DATA BLOCK START

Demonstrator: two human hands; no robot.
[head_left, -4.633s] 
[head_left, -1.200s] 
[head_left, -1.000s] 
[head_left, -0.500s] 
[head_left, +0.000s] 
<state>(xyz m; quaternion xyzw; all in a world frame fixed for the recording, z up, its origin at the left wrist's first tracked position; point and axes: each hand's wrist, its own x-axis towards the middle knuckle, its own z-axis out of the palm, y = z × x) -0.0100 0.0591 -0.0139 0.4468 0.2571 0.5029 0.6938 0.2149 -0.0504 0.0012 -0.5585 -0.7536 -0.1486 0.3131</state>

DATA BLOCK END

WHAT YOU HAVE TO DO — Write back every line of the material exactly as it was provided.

OUTPUT BELOW —
Demonstrator: two human hands; no robot.
[head_left, -4.633s] 
[head_left, -1.200s] 
[head_left, -1.000s] 
[head_left, -0.500s] 
[head_left, +0.000s] 
<state>(xyz m; quaternion xyzw; all in a world frame fixed for the recording, z up, its origin at the left wrist's first tracked position; point and axes: each hand's wrist, its own x-axis towards the middle knuckle, its own z-axis out of the palm, y = z × x) -0.0100 0.0591 -0.0139 0.4468 0.2571 0.5029 0.6938 0.2149 -0.0504 0.0012 -0.5585 -0.7536 -0.1486 0.3131</state>

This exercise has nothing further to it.